++++ RECORDED DATA

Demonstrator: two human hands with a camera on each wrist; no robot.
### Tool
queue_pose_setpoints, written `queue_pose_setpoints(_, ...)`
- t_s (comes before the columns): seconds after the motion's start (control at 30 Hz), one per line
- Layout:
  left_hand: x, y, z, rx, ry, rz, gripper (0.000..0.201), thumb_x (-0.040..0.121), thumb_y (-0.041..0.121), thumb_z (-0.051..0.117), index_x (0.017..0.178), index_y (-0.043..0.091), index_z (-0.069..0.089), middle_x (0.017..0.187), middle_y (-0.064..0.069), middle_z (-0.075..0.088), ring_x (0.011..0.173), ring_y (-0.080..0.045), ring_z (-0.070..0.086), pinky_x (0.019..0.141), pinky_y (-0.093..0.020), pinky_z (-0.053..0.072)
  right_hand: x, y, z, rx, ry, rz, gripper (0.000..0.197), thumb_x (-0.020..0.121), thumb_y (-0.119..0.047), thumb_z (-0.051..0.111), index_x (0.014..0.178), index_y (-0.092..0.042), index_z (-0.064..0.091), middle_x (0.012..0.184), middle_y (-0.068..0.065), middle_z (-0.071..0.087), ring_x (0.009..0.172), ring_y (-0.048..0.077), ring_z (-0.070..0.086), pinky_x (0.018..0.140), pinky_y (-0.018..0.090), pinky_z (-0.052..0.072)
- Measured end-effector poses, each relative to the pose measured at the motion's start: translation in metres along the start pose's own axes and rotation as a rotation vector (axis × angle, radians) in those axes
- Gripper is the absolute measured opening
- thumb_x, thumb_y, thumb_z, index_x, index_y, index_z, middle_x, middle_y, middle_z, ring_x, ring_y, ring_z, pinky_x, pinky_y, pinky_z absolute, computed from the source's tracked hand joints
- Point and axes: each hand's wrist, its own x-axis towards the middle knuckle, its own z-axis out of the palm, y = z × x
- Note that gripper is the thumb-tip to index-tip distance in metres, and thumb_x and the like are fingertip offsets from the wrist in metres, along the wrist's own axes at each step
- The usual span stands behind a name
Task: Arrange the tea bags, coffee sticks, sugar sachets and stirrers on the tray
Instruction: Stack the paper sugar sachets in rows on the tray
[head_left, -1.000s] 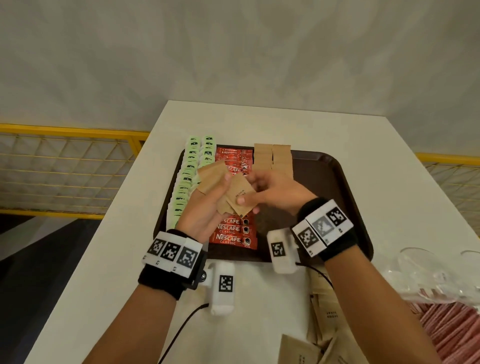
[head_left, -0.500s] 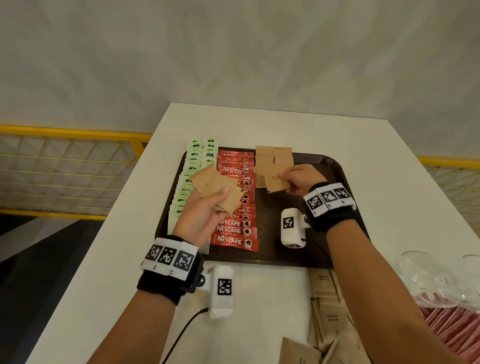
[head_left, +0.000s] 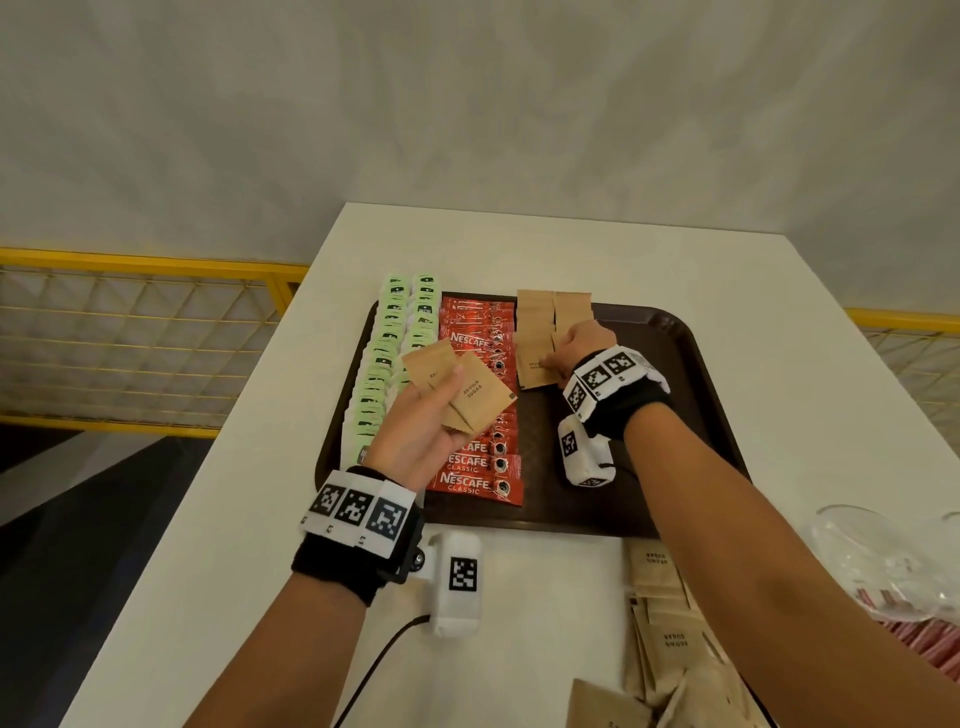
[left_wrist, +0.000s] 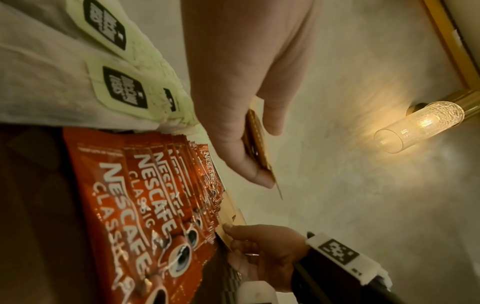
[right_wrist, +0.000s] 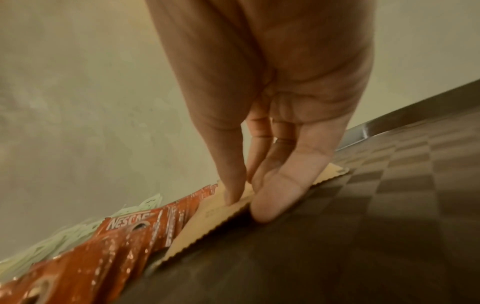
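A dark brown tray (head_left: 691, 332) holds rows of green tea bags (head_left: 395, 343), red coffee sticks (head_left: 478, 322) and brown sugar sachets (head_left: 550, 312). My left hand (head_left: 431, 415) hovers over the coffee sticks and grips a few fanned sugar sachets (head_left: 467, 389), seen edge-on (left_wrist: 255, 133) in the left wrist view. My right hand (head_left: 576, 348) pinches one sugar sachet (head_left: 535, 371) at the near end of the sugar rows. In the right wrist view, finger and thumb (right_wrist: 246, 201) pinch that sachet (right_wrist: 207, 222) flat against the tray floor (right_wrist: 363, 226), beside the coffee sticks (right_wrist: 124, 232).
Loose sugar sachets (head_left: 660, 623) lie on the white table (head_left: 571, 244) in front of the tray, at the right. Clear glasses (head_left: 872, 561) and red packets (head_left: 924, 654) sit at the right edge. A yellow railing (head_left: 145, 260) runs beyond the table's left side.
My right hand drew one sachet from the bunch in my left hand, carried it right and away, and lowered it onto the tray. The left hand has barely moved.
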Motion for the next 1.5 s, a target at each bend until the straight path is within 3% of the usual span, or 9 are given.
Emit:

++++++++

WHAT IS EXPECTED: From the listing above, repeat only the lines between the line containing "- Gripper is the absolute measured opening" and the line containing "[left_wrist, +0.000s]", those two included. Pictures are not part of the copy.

EXERCISE ANSWER:
- Gripper is the absolute measured opening
- thumb_x, thumb_y, thumb_z, index_x, index_y, index_z, middle_x, middle_y, middle_z, ring_x, ring_y, ring_z, pinky_x, pinky_y, pinky_z absolute, computed from the source's tracked hand joints
- Point and axes: each hand's wrist, its own x-axis towards the middle knuckle, its own z-axis out of the palm, y = z × x
- Note that gripper is the thumb-tip to index-tip distance in metres, and thumb_x and the like are fingertip offsets from the wrist in metres, along the wrist's own axes at each step
- The usual span stands behind a name
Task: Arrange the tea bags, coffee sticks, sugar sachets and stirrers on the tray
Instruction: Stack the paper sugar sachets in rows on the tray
[head_left, -1.000s] 
[head_left, -0.500s] 
[head_left, +0.000s] 
[left_wrist, +0.000s] 

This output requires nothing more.